Erastin (HY-15763), S3I-201 (HY-15146), Colivelin (HY-P1061), and AZD3965 (HY-12750) were acquired from Med Chem Express (Monmouth Junction, NJ, USA). Lip-1 (HY-12726), Dimethyl sulfoxide (DMSO) (D8418), and Puromycin (P8230) have been described previously [15]. Primary antibodies against SLC16A1 (Cat#20139-1-AP), SLC7A11 (Cat#ab307601), β-actin (Cat#A1978), Ki-67 (Cat#34330), and p-signal transducer and activator of transcription 3 (STAT3, Tyr705) (Cat#9145S) were obtained from Proteintech (Wuhan, China), Abcam (MA, USA), Sigma-Aldrich (MO, USA), and Cell Signaling Technology (MA, USA), respectively. Beyotime (Shanghai, China) provided the HRP-coupled goat anti-rabbit IgG (A0208) and goat anti-mouse IgG (A0216) antibodies used in this study.
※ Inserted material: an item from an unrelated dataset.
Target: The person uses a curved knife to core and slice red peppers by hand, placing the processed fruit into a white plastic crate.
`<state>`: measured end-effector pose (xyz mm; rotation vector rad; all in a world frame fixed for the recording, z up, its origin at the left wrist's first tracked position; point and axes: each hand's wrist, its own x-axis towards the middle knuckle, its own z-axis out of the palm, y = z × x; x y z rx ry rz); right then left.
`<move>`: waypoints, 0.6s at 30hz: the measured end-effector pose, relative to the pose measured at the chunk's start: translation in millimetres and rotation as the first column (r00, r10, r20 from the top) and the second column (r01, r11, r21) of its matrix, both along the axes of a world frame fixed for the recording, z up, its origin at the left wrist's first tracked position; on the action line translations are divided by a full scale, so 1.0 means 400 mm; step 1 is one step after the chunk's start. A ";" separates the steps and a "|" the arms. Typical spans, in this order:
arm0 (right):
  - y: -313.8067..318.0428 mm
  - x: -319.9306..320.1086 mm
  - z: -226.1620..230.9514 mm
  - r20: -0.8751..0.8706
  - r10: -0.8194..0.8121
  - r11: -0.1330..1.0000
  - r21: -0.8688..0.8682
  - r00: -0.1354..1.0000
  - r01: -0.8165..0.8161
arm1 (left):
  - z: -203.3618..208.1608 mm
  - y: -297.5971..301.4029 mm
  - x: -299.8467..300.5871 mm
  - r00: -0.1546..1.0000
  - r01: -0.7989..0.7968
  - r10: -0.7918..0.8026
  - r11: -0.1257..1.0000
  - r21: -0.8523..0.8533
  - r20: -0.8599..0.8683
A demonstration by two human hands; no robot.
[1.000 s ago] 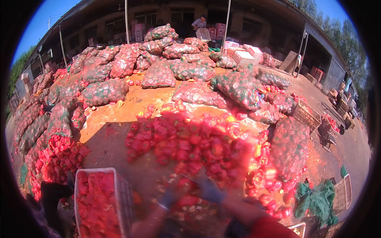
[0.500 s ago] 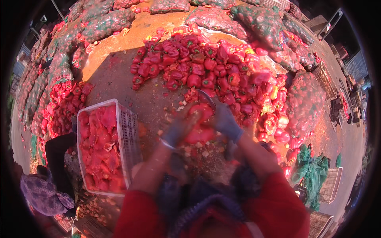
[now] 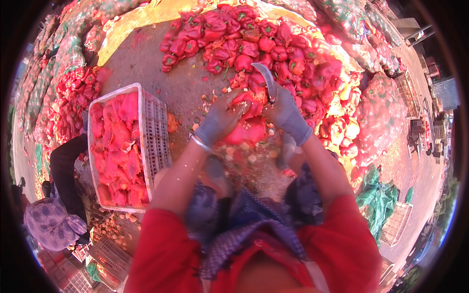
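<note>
My left hand (image 3: 221,119), in a grey glove, grips a red bell pepper (image 3: 248,104) in front of me. My right hand (image 3: 287,115), also gloved, holds a curved knife (image 3: 266,79) whose blade arcs up over the pepper. More cut red pepper flesh (image 3: 246,132) sits just under both hands. A large heap of whole red peppers (image 3: 244,41) lies on the ground right behind them.
A white plastic crate (image 3: 155,134) full of cut pepper pieces stands at my left. Another person in dark sleeves with a purple head covering (image 3: 49,222) crouches at lower left. Net sacks of peppers (image 3: 68,49) line the left and the right. Green cloth (image 3: 378,200) lies at right.
The view has tipped down from the yard to my hands. Both hands have come closer with the pepper, and the knife blade now arcs above it.
</note>
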<state>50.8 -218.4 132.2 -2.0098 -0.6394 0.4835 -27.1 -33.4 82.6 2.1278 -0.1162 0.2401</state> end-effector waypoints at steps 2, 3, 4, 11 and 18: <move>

The human laryngeal squamous cell carcinoma (TU177) (HTX2967; Otwo Biotech, Shenzhen, China) and human tongue squamous cell carcinoma (HN6) (HTX2974; Otwo Biotech) have been described previously [15]. Cells were cultured in DMEM (BC-M-005; Biochannel, Nanjing, China) supplemented with 10% fetal bovine serum (S711-001S; Lonsera, Suzhou, China) as well as 1% penicillin–streptomycin (C0222; Beyotime), at 37°C in 5% CO2. Mycoplasma testing and STR-based authentication were performed regularly for all cell lines, and experiments were carried out only with mycoplasma-free cultures.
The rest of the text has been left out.